Francione compares the laws governing animal ownership to those regulating slavery. "They’re structurally similar in that they favor the owner’s interests, as the slave laws did," he says. "If you examine anti-cruelty laws carefully, what you see is that the laws don’t provide any more protection than is necessary for efficient exploitation of the animal. It’s crazy to argue that we’re ever going to get significant legal change from common law courts. If Congress passed a law making factory farming illegal, for instance, it would drive up the price of meat and people would be in the streets." The result, he says, is very small gains. He cites PETA’s celebration of the Burger King veggie burger, and Peter Singer’s favorable comments about McDonald’s decision to give battery hens more cage space. "Maybe Peter finds that thrilling; I do not," Francione says. "It is a clear indication that welfarist reform is useless."

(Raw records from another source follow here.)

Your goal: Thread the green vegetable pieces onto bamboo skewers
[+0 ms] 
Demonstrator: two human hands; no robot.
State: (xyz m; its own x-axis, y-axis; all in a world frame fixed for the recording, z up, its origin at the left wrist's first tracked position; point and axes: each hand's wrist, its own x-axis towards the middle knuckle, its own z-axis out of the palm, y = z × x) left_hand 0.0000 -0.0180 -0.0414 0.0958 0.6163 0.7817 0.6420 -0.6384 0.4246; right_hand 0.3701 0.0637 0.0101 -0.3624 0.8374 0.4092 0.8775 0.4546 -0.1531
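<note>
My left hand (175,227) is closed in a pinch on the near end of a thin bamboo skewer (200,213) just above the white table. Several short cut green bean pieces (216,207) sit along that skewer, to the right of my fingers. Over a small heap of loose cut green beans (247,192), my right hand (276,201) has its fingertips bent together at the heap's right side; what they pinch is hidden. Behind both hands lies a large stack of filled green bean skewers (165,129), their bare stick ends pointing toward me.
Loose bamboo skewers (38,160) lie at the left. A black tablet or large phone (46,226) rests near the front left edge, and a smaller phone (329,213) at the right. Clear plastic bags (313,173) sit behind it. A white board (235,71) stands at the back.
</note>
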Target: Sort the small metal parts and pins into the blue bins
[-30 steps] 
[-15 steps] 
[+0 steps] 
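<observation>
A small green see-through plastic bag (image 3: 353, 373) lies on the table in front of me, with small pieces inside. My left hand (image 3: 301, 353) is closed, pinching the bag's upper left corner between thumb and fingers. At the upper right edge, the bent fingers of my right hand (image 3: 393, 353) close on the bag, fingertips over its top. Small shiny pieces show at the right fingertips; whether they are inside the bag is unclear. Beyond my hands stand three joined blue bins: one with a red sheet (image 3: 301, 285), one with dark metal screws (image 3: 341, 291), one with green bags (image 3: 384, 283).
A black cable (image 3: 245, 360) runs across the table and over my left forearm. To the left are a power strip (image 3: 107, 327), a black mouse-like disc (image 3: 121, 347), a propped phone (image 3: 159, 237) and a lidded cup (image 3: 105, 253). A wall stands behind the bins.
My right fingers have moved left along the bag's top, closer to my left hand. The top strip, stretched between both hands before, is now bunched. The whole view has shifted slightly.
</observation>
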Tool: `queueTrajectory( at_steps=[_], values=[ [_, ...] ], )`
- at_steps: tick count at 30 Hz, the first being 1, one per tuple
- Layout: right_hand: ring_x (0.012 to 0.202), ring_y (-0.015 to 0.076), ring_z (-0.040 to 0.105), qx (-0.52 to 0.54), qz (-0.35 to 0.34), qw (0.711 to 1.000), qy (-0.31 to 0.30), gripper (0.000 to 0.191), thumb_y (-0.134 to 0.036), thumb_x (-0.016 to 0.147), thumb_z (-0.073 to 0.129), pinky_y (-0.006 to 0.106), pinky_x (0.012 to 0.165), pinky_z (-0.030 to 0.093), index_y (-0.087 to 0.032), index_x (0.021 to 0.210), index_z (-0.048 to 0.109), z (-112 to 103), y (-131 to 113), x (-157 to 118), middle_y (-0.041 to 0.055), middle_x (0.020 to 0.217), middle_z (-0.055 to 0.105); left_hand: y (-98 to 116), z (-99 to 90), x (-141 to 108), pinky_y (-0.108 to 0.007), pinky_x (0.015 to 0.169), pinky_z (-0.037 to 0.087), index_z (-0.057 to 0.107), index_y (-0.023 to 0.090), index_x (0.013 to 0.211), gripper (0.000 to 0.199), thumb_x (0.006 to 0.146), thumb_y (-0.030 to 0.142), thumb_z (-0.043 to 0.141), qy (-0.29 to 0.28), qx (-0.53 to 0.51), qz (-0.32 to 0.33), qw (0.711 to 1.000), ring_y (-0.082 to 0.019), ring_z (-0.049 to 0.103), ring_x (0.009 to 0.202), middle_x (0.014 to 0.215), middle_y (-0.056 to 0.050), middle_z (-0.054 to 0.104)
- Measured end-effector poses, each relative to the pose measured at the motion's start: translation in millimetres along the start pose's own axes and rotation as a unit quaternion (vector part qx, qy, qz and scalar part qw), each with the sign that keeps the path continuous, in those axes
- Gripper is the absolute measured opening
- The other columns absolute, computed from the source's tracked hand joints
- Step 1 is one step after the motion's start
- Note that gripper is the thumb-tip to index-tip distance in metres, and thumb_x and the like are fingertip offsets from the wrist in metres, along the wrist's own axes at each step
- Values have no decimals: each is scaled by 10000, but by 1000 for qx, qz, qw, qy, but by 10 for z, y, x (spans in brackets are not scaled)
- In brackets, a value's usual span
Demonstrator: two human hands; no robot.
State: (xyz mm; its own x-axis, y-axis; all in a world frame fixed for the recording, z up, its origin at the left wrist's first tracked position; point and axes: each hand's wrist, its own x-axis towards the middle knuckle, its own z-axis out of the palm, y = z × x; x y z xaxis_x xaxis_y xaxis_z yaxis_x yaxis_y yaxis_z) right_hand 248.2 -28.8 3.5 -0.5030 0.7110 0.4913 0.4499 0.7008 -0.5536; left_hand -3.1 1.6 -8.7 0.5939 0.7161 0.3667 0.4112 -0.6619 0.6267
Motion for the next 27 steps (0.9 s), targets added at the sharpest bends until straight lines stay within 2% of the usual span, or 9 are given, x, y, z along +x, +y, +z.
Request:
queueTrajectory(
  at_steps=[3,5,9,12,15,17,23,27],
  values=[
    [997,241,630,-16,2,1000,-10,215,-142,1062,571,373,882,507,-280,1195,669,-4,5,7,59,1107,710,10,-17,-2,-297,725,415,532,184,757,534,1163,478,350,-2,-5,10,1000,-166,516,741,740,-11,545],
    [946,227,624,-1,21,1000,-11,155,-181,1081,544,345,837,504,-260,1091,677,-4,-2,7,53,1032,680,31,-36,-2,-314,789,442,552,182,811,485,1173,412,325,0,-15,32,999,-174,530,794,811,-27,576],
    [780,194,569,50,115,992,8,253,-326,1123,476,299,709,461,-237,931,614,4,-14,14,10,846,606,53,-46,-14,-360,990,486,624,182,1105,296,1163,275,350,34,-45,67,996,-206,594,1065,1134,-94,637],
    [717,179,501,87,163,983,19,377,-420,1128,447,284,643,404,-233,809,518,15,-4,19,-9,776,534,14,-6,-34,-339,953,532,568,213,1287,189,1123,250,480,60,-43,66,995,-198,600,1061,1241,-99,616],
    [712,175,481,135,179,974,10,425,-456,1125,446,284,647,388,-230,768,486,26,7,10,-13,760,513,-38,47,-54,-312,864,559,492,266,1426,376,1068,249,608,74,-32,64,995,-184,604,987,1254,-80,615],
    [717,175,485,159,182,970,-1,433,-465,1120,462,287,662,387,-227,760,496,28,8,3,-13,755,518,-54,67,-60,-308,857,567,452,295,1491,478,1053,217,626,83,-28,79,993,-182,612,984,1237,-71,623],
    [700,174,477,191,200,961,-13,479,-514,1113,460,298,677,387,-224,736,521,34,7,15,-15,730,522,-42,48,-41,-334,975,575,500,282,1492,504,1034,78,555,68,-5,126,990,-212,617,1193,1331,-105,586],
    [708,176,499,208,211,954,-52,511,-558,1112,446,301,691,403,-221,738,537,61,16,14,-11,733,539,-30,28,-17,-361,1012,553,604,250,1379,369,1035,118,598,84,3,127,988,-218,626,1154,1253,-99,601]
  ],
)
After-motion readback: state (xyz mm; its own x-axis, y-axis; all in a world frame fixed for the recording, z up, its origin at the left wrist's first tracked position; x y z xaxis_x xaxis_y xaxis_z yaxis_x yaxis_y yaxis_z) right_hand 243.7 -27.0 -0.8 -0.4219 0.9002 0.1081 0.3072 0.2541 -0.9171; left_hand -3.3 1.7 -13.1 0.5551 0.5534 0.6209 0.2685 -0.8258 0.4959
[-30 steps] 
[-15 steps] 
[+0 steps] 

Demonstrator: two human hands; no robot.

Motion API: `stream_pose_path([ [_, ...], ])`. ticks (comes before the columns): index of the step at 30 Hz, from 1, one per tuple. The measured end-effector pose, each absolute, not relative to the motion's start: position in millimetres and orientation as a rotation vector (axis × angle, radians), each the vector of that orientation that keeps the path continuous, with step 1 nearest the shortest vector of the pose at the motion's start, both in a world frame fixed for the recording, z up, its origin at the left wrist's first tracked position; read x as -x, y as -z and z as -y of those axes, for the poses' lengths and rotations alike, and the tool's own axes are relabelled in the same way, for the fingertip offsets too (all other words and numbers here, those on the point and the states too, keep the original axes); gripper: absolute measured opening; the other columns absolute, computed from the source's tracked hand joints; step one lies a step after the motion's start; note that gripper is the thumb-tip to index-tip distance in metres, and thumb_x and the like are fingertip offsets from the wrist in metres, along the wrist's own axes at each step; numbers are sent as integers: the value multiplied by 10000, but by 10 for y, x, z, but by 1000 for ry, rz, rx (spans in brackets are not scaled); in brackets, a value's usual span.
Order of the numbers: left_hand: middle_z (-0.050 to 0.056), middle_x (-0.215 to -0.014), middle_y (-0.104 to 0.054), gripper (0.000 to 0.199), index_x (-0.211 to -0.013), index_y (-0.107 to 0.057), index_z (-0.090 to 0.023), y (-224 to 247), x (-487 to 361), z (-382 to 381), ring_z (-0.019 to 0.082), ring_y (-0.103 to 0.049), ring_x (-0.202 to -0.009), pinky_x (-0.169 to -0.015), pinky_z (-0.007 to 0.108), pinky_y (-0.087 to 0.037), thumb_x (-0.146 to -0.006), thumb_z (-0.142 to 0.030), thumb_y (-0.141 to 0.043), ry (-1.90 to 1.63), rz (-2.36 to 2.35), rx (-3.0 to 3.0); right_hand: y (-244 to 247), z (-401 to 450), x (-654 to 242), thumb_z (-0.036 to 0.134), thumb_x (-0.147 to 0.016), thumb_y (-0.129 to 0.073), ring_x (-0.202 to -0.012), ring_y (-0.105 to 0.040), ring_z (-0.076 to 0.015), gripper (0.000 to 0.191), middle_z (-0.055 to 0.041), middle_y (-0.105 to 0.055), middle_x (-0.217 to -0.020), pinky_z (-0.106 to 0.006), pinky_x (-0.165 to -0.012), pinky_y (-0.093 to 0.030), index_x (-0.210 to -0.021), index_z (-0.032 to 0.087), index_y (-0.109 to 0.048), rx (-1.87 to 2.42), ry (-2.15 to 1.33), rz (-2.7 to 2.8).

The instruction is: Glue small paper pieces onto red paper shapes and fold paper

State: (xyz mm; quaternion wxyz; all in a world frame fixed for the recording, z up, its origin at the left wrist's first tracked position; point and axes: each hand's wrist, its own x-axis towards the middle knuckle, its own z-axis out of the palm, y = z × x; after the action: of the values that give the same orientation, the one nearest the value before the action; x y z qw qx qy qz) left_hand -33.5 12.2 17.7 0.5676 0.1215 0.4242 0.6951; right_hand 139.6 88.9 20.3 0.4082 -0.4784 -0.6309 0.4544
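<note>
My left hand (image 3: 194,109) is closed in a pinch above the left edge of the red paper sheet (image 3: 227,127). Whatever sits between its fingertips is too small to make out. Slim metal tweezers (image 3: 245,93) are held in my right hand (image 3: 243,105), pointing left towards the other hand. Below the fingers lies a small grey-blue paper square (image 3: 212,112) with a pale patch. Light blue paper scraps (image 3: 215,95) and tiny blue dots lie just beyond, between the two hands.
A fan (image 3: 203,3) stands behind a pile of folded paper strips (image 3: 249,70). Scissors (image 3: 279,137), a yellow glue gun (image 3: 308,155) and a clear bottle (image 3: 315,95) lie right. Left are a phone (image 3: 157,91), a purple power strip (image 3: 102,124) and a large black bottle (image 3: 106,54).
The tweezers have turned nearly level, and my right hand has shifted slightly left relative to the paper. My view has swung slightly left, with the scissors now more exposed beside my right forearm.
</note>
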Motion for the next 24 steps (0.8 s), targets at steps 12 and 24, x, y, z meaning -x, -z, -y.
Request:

One of Francione’s more interesting complaints is against the legal reformers’ willingness to work with Republicans who are otherwise terrible on progressive issues. "The only way we make sense is as a movement of the left," he says, "and that can’t mean making alliances with anti-choice, pro-military politicians like Elizabeth Dole and Bob Smith." He also deplores PETA’s "I’d Rather Go Naked Than Wear Fur" campaign as sexist, a view many other animal activists share.

Steve Ann Chambers has heard from Francione and other critics many times before and she thinks they offer no realistic solutions, since the American people are not likely to embrace the strict no-meat, no-dairy diet called veganism (Francione’s choice and his basis for change) any time soon. "I find it more productive to work positively with what we have within the existing legal system, and build upon it," she says. "If we refuse to do anything about the problems that exist for animals until society has decided it is no longer proper to eat meat, we’ll be waiting a long time."

OK, so fast food veggie burgers, larger confinement crates and standing for animals in court are not going to dramatically change the world or save the environment. But it can help us regain our empathy and alleviate some measure of suffering. Perhaps that’s all we can hope for right now.